All analyses were conducted using Stata SE version 12 (StataCorp, College Station, Texas). To assess adequacy of randomization, baseline characteristics were compared between trial arms using Wilcoxon rank sum tests and Fisher’s exact tests. The primary outcome was comparison of growth and SAEs post-randomization between arms. Plasma HIV RNA, CD4 count and percentage, and morbidity were also compared. Growth was measured as weight-for-age (WAZ), weight-for-height (WHZ) and height-for-age (HAZ) z-scores. Primary outcomes were compared using Wilcoxon rank sum tests (continuous variables) and Cox regression (time-to-event variables) with Anderson-Gill methods for recurrent events, as appropriate. Time to death was compared using the log-rank statistic.
Between September 2007 and August 2010, 140 HIV-infected children were enrolled, and 121 enrolled children initiated ART (80 initiated ART in study, 41 previously on ART), of whom 18 died, 8 were lost to follow-up, 3 withdrew prior to randomization, 75 completed 2 years of ART, and 17 had not completed 2-year ART (Figure 1). The pre-randomization cohort has been described. Among infants enrolled prior to ART, pre-ART mortality was high despite short median time to ART (2 weeks from diagnosis). Of 75 children who completed 2-year ART, 29 did not meet randomization eligibility criteria or had evidence of non-adherence, treatment switch or unplanned TI; 4 children were pending randomization when the DSMB recommended stopping the study. Forty-two children were randomized.

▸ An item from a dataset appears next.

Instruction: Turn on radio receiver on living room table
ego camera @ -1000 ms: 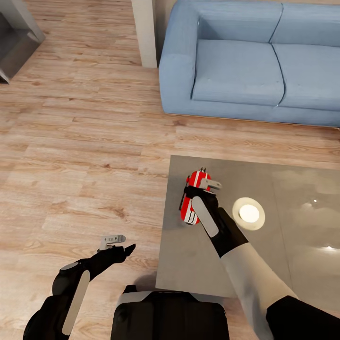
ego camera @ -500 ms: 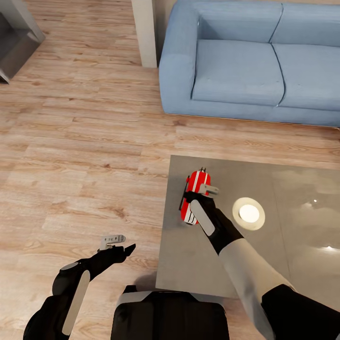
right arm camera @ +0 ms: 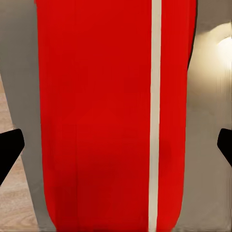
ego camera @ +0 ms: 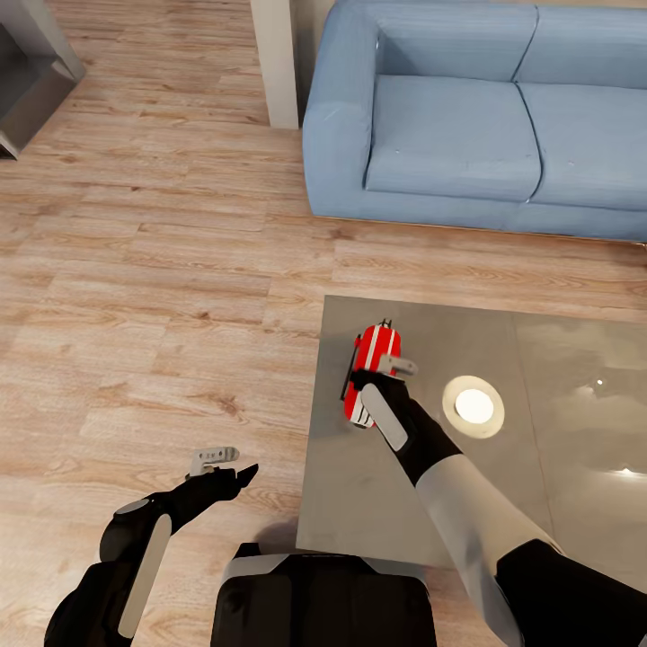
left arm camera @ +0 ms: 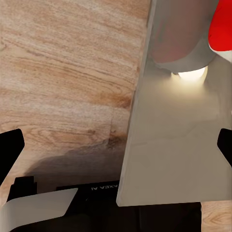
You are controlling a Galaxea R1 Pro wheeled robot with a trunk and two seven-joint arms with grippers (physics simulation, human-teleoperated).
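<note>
The small red radio receiver with white stripes lies near the left end of the low grey table. My right gripper hovers right over its near part, open. In the right wrist view the radio's red face with one white stripe sits very close between the two dark fingertips, which stand wide apart at either side; I cannot tell whether anything touches it. My left gripper hangs open over the wood floor, left of the table. The left wrist view shows the table's edge and a corner of the radio.
A round white glare shines on the tabletop right of the radio. A blue sofa stands beyond the table, a pale pillar beside it, and grey furniture at the far left. Wood floor spreads to the left.
My right gripper has slid slightly left and nearer along the radio. The left arm, the radio and the view have not moved.
</note>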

Pre-ART (over 2 years before randomization), median age of the 42 infants was 5.0 months and the pre-ART CD4% was 23% and 19% in the continued and TI arms respectively (p=0.2) (Figure 1, Table 1). Initial ART regimens (38% received PI and the remainder NNRTI regimens) and anthropometric measures pre-ART were comparable between arms.
At randomization, time on ART, clinical, immunologic, virologic, and growth characteristics were similar between trial arms. Median CD4% was 33% versus 34% in the continued versus TI arm, respectively (p=0.9). Plasma viral load (VL) was comparable with each arm median <150 copies/ml.
In July 2011 the DSMB determined that although randomization into the TI arm was safe, most children met ART restart criteria at 3-months post-TI. The DSMB recommended stopping randomization due to low TI durability and that randomized children complete 18-month follow-up with the option of restarting ART depending on caregiver preference.
There were 30.6 person-years of follow-up in the continued arm and 32.1 person-years of follow-up in the TI arm. There was 1 loss to follow-up and 1 withdrawal, both in the continued arm. Among 21 children randomized to TI, 17 (81%) met criteria for ART restart. Fourteen (66%) experienced a CD4 drop to ≤25% within 3 months and one child after 6 months; one child met criteria of a greater than 1/3 drop from peak CD4% at 15 months, and one had a worsened WHO stage at 15 months post-TI. Four children (19%) never met ART restart criteria. Following the DSMB recommendation, 2 caregivers re-started ART at 9 and 12 months while 2 children remained on TI until 12 and 15 months until the team advised restart due to inability to monitor children following study completion. Median time off treatment for children in the TI arm was 4.3 months (IQR, 3.7, 9.7).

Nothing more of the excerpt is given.